**What to work on:** Report how many lines of the records below include the word "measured". Give nothing but the number.
Materials provided START
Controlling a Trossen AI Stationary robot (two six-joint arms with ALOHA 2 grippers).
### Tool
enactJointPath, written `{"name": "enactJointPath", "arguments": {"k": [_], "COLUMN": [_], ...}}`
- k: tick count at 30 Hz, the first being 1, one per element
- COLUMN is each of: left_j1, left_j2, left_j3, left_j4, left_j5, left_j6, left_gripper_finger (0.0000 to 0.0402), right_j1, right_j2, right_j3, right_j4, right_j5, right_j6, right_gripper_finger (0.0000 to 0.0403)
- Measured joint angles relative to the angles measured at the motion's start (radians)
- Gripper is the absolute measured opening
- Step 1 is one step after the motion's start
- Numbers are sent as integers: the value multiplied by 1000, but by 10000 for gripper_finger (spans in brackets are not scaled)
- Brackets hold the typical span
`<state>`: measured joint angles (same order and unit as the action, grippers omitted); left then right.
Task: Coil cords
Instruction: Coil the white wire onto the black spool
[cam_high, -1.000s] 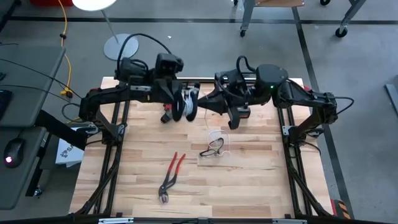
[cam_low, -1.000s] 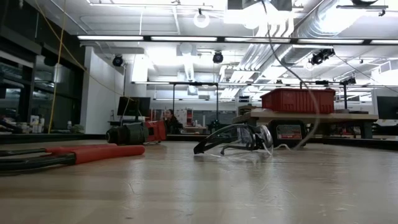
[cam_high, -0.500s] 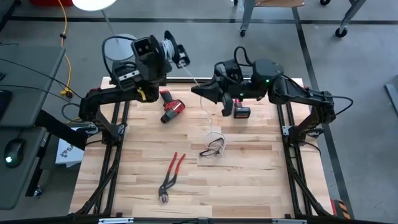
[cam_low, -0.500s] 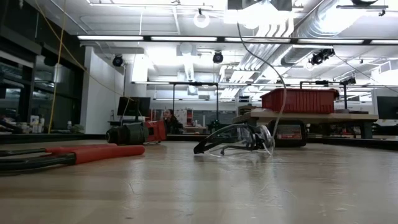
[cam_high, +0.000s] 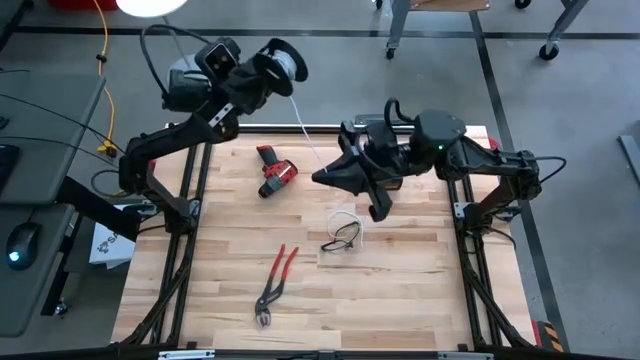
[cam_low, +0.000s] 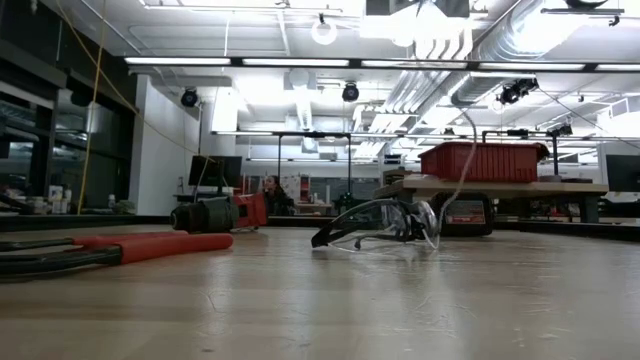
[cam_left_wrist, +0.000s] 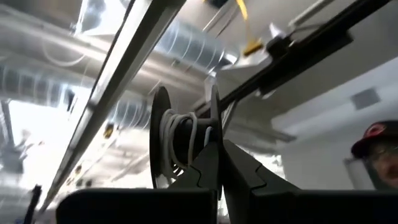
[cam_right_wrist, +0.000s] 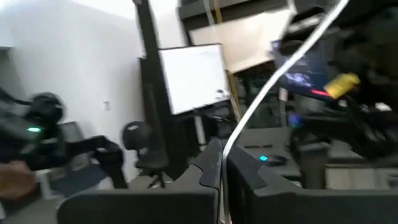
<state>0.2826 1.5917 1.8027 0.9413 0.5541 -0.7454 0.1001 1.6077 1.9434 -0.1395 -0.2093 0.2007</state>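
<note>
Winding white cord (cam_high: 308, 140) onto black spool (cam_high: 281, 62) | left gripper (cam_left_wrist: 219, 163) jaws clenched on spool, raised beyond bench (cam_high: 400, 300) | right gripper (cam_high: 322, 178) jaws pinching cord | best kept taut, fed evenly, clear of safety glasses (cam_high: 343, 238)

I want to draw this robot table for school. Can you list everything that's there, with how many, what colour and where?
Small black round spool: one, black, held up by the left gripper beyond the table's far left edge.
Thin white cord: one, white, running from the spool through the right gripper down to the table.
Power drill: one, red and black, lying far left of centre.
Clear safety glasses: one pair, clear with dark frame, mid-table.
Red-handled pliers: one, red handles, near left of centre.
Wooden table: one, light wood.
Left gripper: one, dark, shut on the spool.
Right gripper: one, dark, shut on the cord above the table's middle.
</note>
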Motion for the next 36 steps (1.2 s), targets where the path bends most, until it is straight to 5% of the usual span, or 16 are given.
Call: {"name": "enactJointPath", "arguments": {"k": [14, 36], "left_j1": [-10, -9], "left_j2": [-27, -26], "left_j3": [0, 0], "left_j4": [-82, -83], "left_j5": [56, 57], "left_j6": [33, 32], "left_gripper_finger": [0, 0], "right_j1": [3, 3], "right_j2": [22, 28], "right_j3": [0, 0], "right_j4": [-220, -297], "right_j5": [271, 384], "right_j6": [-81, -123], "right_gripper_finger": [156, 161]}}
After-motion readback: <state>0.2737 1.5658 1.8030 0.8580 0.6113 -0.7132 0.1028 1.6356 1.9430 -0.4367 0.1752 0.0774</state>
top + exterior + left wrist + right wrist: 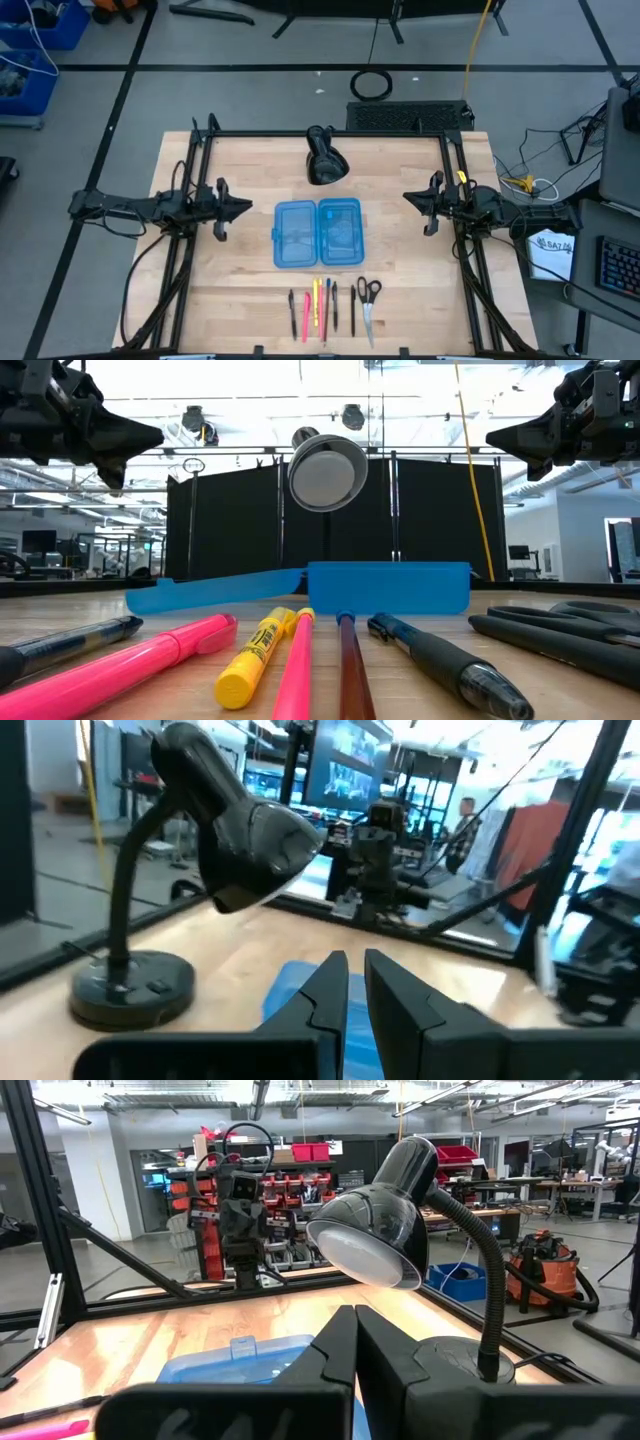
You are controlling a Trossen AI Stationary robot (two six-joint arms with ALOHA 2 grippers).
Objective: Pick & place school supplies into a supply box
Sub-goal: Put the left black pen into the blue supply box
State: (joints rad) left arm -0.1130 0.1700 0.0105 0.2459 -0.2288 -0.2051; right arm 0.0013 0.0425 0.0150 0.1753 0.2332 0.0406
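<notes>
Both arms wait raised above the desk with nothing picked up yet. The left gripper (238,209) hangs over the left side of the desk, its fingers (330,988) drawn narrow with only a slim gap and holding nothing; the right gripper (412,199) mirrors it over the right side, its fingers (340,1342) pressed together and empty. They face each other across the supply box (317,232), which lies opened flat at the middle of the desk, both blue halves up, presumably so items can be dropped straight in from above. The pens and pencils (320,306) lie in a neat parallel row near the front edge of the desk, just in front of the box, spaced apart so that narrow fingers could likely slip down around one at a time. The scissors (368,305) lie at the right end of that row, shut. A black desk lamp (323,157) stands behind the box toward the back edge, clear of the picking lane.
</notes>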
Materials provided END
**Answer for the task:** 3